**EXERCISE:**
Look through the data below and return each line where "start" appears.

**SOURCE MATERIAL:**
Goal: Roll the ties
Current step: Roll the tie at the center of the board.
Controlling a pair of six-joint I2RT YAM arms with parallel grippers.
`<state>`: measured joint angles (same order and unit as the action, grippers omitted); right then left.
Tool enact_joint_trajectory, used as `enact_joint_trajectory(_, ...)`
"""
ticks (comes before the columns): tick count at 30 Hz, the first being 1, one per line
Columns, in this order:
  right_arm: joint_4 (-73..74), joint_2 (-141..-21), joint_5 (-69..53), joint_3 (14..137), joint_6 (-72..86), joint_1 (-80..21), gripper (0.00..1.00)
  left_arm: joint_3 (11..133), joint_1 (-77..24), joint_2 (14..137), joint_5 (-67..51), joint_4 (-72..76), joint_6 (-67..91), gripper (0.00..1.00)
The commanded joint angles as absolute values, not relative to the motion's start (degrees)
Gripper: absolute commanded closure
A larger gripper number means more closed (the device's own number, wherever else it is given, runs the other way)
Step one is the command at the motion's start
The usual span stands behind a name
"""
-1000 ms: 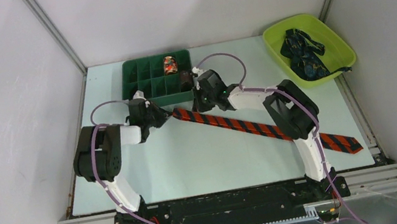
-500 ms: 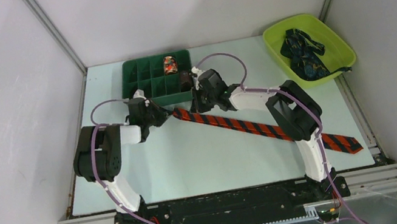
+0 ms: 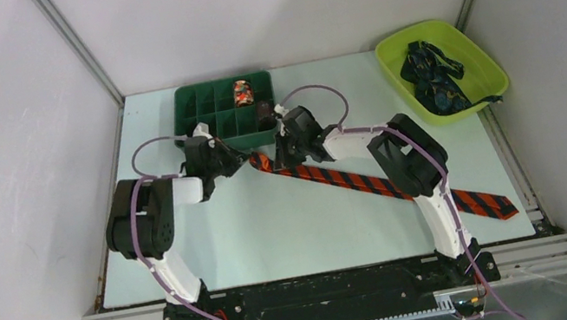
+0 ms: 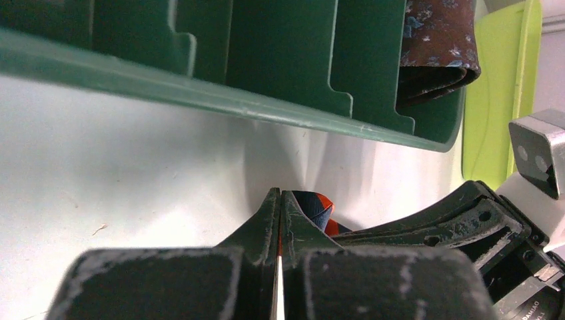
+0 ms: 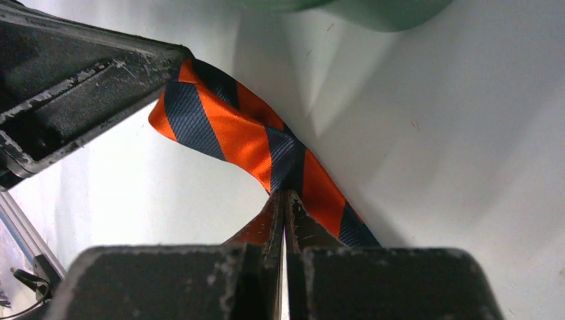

**SOLUTION FOR THIS EXERCISE:**
The commanded joint angles as absolute values, not relative to the motion's start (degrees)
Step one is the command at the motion's start

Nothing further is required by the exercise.